:: Dataset records ::
=== Section Start ===
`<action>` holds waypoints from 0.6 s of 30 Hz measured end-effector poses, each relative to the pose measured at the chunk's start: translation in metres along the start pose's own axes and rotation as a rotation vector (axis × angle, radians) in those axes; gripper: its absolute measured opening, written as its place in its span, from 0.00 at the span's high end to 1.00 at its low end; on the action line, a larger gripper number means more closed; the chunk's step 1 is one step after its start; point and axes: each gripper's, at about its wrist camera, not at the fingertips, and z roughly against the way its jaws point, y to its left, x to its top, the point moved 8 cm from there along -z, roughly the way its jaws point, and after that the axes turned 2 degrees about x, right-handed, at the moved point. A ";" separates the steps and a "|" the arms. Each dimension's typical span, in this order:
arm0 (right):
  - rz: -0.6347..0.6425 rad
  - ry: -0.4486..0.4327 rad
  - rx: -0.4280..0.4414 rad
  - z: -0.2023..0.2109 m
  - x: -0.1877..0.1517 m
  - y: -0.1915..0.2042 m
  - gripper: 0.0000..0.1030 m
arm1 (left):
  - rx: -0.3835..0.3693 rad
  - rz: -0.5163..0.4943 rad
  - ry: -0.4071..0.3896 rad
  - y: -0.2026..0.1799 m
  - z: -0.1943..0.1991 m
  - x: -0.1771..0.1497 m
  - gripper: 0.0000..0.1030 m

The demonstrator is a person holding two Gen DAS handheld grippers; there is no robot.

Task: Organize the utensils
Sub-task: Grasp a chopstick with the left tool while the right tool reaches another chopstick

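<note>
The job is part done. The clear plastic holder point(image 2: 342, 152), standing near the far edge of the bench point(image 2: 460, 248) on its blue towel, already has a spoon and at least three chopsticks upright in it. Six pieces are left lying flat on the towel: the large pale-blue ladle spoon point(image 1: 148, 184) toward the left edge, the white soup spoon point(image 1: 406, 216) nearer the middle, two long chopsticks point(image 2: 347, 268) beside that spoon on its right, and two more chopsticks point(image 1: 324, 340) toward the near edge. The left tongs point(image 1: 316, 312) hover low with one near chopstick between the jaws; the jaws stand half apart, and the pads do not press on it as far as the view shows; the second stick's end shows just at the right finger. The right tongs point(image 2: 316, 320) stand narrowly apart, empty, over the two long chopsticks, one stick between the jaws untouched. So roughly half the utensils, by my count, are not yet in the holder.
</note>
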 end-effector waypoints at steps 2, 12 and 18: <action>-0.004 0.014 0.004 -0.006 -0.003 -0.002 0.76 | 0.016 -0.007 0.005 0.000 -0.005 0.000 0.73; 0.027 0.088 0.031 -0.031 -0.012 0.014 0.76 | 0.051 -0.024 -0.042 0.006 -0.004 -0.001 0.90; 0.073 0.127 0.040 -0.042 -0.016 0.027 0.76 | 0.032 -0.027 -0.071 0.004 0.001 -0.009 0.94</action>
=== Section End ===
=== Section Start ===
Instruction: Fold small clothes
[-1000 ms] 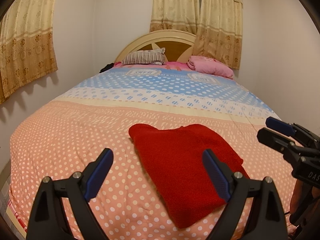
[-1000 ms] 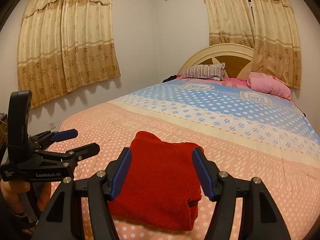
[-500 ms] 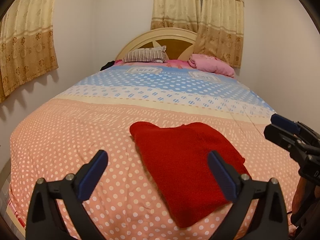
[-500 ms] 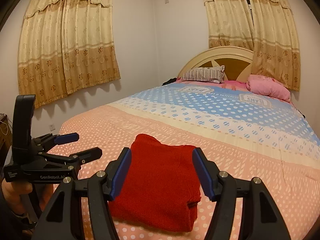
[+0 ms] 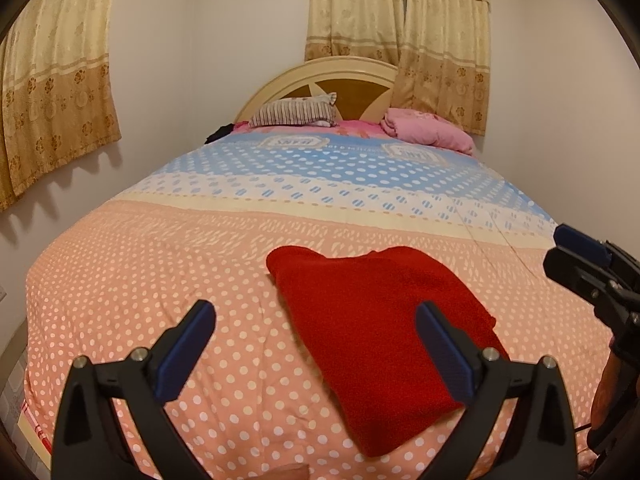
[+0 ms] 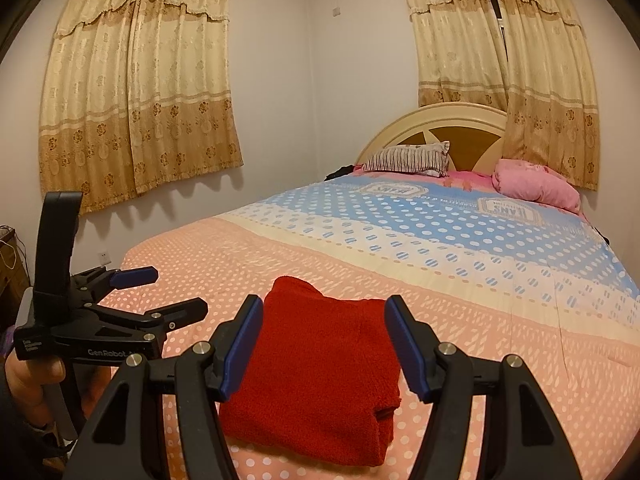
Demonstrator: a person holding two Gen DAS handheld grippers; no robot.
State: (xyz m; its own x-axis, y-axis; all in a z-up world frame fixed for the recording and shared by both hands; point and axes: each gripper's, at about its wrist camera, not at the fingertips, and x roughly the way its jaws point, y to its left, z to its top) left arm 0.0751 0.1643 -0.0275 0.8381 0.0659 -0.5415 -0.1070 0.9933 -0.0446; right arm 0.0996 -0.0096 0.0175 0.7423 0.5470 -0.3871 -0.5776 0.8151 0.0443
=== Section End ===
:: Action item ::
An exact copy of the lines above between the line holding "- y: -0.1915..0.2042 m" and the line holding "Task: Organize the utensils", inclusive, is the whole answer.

:: Response area ::
  - y: -0.1915..0.2042 m
  - gripper: 0.0000..0.1030 m
arm1 (left):
  - rx: -0.3835..0.3693 rad
  - rz: -0.5163..0.4943 rad
  - ry: -0.4071..0.3896 rad
  - y: -0.2026..0.1799 m
  - z: -0.1943..0.1991 m
  - x: -0.1771..0.1497 m
  - gripper: 0.0000..0.1030 m

The demonstrator is a person holding two Gen DAS handheld grippers; there is no robot.

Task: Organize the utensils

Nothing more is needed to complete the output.